Wednesday, October 3, 2012

October Update

I turned 27 last Friday, but for some reason, I just wasn't all that excited about my birthday. It didn't matter to me in the least, and honestly, had it not been for the fact that I had to work that evening, there is a good chance I would have just slept all day. I did, however, enjoy and appreciate the fact that a lot of my Facebook friends took the time out of their day to wish me a happy birthday. That always means a lot. I got some neat presents, too, as well as three birthday cakes, including what's left of the one my sisters bought for me. It's awesome looking, pink and purple swirls inside with white icing. A princess cake, I think it's called. As far as I'm concerned, it's cake. I like cake a lot, and all of them were quite tasty.

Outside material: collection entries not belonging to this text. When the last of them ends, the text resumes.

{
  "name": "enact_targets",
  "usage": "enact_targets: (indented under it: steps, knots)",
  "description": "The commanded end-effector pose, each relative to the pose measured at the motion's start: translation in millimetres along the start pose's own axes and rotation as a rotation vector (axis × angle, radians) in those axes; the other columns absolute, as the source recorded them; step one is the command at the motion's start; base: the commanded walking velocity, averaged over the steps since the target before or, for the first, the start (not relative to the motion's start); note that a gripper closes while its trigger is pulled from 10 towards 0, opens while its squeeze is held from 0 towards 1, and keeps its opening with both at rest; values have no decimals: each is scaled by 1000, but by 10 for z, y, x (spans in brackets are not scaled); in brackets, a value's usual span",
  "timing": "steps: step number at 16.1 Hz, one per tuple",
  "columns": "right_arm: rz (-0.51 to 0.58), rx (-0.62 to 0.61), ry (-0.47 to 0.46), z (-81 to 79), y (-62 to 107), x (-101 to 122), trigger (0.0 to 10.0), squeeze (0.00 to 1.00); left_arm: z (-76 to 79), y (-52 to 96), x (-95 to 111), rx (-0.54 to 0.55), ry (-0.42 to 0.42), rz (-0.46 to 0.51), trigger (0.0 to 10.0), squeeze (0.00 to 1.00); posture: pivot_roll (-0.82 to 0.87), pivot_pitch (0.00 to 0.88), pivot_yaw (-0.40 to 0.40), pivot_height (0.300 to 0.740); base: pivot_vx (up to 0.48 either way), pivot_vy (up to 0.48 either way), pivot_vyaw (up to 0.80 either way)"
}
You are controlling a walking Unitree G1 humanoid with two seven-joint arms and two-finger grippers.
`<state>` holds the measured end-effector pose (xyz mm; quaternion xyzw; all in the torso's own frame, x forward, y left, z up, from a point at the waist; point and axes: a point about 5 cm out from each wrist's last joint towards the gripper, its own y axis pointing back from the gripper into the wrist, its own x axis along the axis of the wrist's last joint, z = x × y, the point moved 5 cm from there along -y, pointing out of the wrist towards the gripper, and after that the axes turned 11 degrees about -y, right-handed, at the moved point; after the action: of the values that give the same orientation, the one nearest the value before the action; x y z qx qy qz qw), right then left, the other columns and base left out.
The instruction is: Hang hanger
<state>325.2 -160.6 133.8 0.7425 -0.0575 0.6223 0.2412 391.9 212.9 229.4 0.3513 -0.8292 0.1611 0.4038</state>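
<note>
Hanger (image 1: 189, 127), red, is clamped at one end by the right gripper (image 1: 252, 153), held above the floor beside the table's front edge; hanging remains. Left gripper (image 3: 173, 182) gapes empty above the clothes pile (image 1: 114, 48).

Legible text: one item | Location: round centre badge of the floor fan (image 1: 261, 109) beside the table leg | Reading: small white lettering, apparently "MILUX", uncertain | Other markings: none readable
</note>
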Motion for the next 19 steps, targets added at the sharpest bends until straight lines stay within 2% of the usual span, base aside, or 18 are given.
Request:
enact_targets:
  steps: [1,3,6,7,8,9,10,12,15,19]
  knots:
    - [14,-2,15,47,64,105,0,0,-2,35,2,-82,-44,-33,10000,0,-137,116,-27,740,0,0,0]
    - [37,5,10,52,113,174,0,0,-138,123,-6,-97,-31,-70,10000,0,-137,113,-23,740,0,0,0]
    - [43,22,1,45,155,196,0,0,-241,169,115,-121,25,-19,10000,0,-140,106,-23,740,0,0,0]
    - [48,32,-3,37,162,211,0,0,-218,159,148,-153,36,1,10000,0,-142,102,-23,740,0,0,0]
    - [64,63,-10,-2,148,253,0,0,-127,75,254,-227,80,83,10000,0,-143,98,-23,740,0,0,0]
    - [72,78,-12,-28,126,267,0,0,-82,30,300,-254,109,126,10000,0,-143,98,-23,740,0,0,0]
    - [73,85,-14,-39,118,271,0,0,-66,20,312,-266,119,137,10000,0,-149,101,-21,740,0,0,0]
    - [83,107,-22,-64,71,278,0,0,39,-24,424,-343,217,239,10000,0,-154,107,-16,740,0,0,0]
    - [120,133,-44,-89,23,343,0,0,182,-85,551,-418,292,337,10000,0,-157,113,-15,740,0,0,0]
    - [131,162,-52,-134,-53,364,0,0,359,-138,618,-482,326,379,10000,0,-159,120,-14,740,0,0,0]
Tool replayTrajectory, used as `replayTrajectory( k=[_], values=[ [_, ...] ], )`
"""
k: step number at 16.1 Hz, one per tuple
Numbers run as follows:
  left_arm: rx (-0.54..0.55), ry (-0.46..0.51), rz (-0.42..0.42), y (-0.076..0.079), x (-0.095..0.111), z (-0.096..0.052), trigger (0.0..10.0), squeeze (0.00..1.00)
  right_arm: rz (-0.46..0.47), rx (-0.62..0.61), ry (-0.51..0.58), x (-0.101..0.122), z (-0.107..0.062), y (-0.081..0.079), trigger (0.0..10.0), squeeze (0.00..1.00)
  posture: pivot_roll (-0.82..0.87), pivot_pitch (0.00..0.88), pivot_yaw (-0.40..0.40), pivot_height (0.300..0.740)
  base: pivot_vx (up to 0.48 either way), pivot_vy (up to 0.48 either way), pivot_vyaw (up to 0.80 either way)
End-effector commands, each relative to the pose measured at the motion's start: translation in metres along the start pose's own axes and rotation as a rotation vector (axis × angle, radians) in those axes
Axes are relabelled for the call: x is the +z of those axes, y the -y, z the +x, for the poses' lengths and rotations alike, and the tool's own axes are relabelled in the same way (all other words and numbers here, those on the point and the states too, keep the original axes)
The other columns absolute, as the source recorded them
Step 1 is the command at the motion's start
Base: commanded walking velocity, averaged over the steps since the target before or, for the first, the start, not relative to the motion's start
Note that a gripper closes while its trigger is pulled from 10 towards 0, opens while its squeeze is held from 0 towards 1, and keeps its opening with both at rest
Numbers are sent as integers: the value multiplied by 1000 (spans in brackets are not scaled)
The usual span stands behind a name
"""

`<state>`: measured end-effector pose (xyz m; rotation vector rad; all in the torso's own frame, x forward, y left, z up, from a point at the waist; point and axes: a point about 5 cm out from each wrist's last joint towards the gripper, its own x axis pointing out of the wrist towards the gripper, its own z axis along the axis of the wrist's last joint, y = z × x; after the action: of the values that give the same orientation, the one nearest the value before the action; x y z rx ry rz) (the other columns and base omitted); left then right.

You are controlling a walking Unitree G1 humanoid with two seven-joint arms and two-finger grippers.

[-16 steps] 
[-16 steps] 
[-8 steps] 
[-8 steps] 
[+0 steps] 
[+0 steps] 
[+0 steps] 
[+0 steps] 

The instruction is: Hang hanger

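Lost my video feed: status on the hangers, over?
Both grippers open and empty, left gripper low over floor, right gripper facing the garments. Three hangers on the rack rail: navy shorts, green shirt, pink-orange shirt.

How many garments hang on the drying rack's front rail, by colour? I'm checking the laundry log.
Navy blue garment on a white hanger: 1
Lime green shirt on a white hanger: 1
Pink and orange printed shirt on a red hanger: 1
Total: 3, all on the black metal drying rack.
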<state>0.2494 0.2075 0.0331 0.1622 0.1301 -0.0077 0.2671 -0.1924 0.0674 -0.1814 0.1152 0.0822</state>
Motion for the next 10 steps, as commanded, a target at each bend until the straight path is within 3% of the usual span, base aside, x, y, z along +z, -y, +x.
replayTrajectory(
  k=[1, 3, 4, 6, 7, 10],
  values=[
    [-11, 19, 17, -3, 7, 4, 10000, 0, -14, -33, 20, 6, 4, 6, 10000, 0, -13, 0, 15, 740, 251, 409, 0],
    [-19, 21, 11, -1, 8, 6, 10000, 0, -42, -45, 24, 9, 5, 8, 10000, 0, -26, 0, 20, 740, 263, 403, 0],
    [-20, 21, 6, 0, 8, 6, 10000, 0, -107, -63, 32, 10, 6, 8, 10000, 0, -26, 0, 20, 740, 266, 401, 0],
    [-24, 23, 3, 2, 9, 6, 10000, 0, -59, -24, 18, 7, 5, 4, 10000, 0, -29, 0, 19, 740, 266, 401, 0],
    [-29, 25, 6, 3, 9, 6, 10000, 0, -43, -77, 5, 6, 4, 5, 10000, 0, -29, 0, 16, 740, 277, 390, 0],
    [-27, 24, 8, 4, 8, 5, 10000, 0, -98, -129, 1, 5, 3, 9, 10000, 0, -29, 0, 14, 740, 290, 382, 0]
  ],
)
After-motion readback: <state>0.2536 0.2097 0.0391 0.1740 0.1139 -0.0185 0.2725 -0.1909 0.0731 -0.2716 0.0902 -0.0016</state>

I think my depression is getting better. The meds help, but my goal is to help myself through the spells as much as possible. It also helps to really think about why I happen to be upset at that moment and what can be done to solve the situation. Take tonight for example. I watched a few videos on YouTube about military familes being reunited with their beloved members, and after two videos, I started crying. You see, watching those reunions made me think of my dad, who served in the Air Force for 27 years. There were times when he was gone for a long time, and I tried to imagine what Mom and my siblings must have felt when it was their turn for the reunion. Then I started really missing him. Mind you, he's been gone a very long time. September of 1998 seems like an eternity ago sometimes. My niece, who was a baby at the time, is now 14 years old and in high school. Her brother was 2 and now he's old enough to drive. If only he could see them now. What would he think? The crying lasted a few minutes, but it's all good now. There is a peaceful feeling instead of sadness.